Stored data:
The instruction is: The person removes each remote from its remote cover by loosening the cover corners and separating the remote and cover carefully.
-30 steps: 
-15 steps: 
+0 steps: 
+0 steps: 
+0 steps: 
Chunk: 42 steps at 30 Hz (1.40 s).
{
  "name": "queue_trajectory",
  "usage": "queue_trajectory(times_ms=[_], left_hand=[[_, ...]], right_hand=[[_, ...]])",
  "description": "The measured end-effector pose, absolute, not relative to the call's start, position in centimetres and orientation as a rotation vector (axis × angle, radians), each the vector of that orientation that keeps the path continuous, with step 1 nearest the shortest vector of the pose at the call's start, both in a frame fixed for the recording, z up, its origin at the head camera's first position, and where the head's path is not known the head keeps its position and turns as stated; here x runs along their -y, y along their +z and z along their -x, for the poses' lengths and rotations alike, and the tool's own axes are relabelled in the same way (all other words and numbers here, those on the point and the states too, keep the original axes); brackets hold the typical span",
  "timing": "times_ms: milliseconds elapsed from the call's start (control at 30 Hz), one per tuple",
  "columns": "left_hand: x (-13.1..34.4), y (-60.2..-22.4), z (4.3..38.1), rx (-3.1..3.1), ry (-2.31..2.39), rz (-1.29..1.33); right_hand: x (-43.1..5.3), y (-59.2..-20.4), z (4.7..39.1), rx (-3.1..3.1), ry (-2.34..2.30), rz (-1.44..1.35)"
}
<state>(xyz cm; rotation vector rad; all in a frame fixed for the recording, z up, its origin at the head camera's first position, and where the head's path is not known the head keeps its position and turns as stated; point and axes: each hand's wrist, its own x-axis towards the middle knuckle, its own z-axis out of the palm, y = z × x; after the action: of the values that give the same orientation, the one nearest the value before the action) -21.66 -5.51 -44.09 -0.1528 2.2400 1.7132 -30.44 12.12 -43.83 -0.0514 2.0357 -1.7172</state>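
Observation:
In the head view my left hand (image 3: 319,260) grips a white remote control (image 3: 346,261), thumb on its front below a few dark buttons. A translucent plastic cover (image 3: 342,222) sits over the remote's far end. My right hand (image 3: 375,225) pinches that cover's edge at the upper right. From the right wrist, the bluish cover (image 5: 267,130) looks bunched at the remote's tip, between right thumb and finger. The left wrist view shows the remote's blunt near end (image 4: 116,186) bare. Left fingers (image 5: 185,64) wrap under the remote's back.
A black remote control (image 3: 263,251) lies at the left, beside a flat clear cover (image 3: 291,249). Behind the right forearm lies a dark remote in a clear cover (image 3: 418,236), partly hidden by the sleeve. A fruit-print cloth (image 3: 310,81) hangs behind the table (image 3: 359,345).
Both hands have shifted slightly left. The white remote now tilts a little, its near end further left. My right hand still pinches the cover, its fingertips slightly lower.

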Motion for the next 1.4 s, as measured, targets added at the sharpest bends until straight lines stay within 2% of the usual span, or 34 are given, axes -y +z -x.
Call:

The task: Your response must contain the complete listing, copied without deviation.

Written solution:
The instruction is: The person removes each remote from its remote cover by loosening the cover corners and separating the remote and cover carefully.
-30 steps: 
-15 steps: 
+0 steps: 
+0 steps: 
+0 steps: 
Chunk: 42 steps at 30 Hz (1.40 s).
{
  "name": "queue_trajectory",
  "usage": "queue_trajectory(times_ms=[_], left_hand=[[_, ...]], right_hand=[[_, ...]])",
  "description": "The measured end-effector pose, absolute, not relative to the call's start, position in centimetres and orientation as a rotation vector (axis × angle, radians), each the vector of that orientation that keeps the path continuous, with step 1 nearest the shortest vector of the pose at the call's start, both in a frame fixed for the recording, z up, its origin at the head camera's first position, and where the head's path is not known the head keeps its position and turns as stated; here x runs along their -y, y along their +z and z along their -x, for the poses' lengths and rotations alike, and the tool's own axes are relabelled in the same way (all other words and numbers here, those on the point and the states too, keep the original axes); brackets hold the typical span",
  "timing": "times_ms: milliseconds elapsed from the call's start (control at 30 Hz), one per tuple",
  "columns": "left_hand: x (-13.1..34.4), y (-60.2..-22.4), z (4.3..38.1), rx (-3.1..3.1), ry (-2.31..2.39), rz (-1.29..1.33); right_hand: x (-43.1..5.3), y (-59.2..-20.4), z (4.7..39.1), rx (-3.1..3.1), ry (-2.34..2.30), rz (-1.44..1.35)"
}
<state>(xyz cm; rotation vector rad; all in a frame fixed for the recording, z up, its origin at the head camera's first position, and where the head's path is not known the head keeps its position and turns as stated; point and axes: each hand's wrist, its own x-axis towards the middle knuckle, its own z-axis out of the palm, y = z × x; after the action: of the values that give the same orientation, the one nearest the value before the action) -21.66 -5.51 -44.09 -0.1528 2.2400 1.7132 -30.44 12.12 -43.83 -0.0514 2.0357 -1.7172</state>
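Observation:
In the head view my left hand (image 3: 319,260) grips a white remote control (image 3: 346,261), thumb on its front below a few dark buttons. A translucent plastic cover (image 3: 342,222) sits over the remote's far end. My right hand (image 3: 375,225) pinches that cover's edge at the upper right. From the right wrist, the bluish cover (image 5: 267,130) looks bunched at the remote's tip, between right thumb and finger. The left wrist view shows the remote's blunt near end (image 4: 116,186) bare. Left fingers (image 5: 185,64) wrap under the remote's back.
A black remote control (image 3: 263,251) lies at the left, beside a flat clear cover (image 3: 291,249). Behind the right forearm lies a dark remote in a clear cover (image 3: 418,236), partly hidden by the sleeve. A fruit-print cloth (image 3: 310,81) hangs behind the table (image 3: 359,345).
Both hands have shifted slightly left. The white remote now tilts a little, its near end further left. My right hand still pinches the cover, its fingertips slightly lower.
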
Motion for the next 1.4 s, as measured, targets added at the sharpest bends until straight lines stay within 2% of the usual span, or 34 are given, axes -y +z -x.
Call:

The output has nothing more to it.